The so-called millennial sectors are the ones that are believed to appeal to the digitally enabled sections of the investing populace. A number of areas among them are biotechnology, pharmaceuticals, food and entertainment have lately thrown up smart enterprises. Some of these have already gained substantially in terms of venture capital investment, while others are waiting to receive funds from large overseas investors.

The point is the smart investor must employ a mix of the old and the new to devise an efficient portfolio. It is not enough indeed a bit too simplistic to allocate one's money on the basis of large-, mid- and small-cap stocks. Market capitalisation is an imperfect indicator, and usually makes for a weak rationale when it comes to portfolio construction.

How should you analyse the new categories of risks?

Newer classes of risk may well emerge in the days to come just like the ones spawned by Covid-19, which raged across markets to unleash utter destruction of valuations in the initial days. Now, in the times to come, a recurrence of the deadly disease (may be in a different form) cannot be ruled out, and investors (in both debt and equity) must remain forever vigilant on this front.

Investors, especially debt investors, may also brace for difficulty on the credit and interest rate fronts. At any rate, retail inflation is scaling up in India and our banking regulator is fighting a tough battle when it comes to inflation control. Consumer Price Index, incidentally, is more than 7 per cent as of date.

What about credit risk?

As for credit risk, the issue is considerably palpable too. The corporate credit profile in India at the moment is subject of debate, and many questions emerge from the corporate sector's perceived ability to pay its lenders. A number of defaults have happened in the recent past, and discerning investors are well aware of the fault lines.

Debt investors in particular are being advised to exercise great caution in choosing debt securities for their portfolios. Credit ratings, I must add, need to be analysed in great detail before investment decisions are taken. Conservative investors need to adhere to Triple-A rated (or equivalent) securities when they set out to construct their portfolios.

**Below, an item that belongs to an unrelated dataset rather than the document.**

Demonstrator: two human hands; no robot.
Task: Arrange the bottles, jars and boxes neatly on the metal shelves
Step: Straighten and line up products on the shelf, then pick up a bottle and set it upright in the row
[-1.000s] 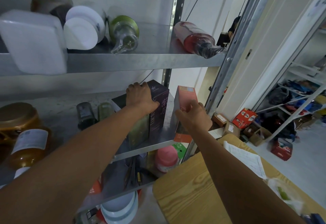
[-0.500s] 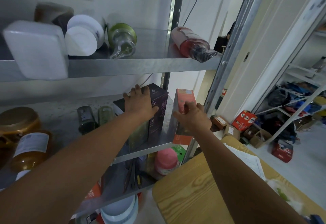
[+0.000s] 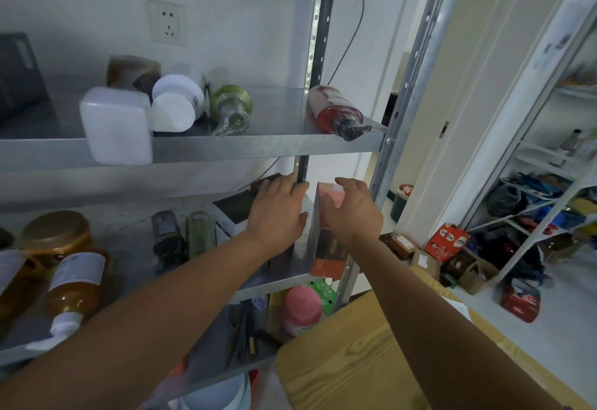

What new options have emerged for you?

The Indian market is currently witnessing a shift of sorts, thanks to newer and smarter alternatives that are arising in various ways. Alternative Investment Funds (AIFs) for instance are a way forward for many high net worth investors, and indeed the market is bracing for bigger pools of AIF capital. I am happy to note that the securities regulator has already framed benign regulations for such asset classes.

Among the other options that are set to travel far is index-based investing, thanks mainly to rising awareness of passive investing. The latter can be achieved by means of index funds, especially Exchange Traded Funds. ETFs are used globally by very large institutional players, and in India, the concept of ETFs is still nascent. It will soon gain greater popularity, and even retail investors will consider it for their own portfolios, I am sure.

How are things shaping up for retail investors with regard to Mutual Funds?

The present scenario for retail investors is marked by many varieties of mutual funds, and the discerning participant must exercise choice very carefully. Mutual funds offer instant diversification at competitive costs; they are also a very convenient tool for small investors. I expect a greater variety of funds to appear on the horizon in the near future.

In the days ahead, the average investor will be inundated with investment products, many of which will be offered by his neighborhood bank. The latter will probably take the shape of a mobile app, and traditional styles of brick-and-mortar banking seem to be over. The modern bank will be a digitalization-driven outfit, empowered by smart technology, appealing to the psyche of the millennial consumer. And, well, that is another story that should merit a commentator's attention.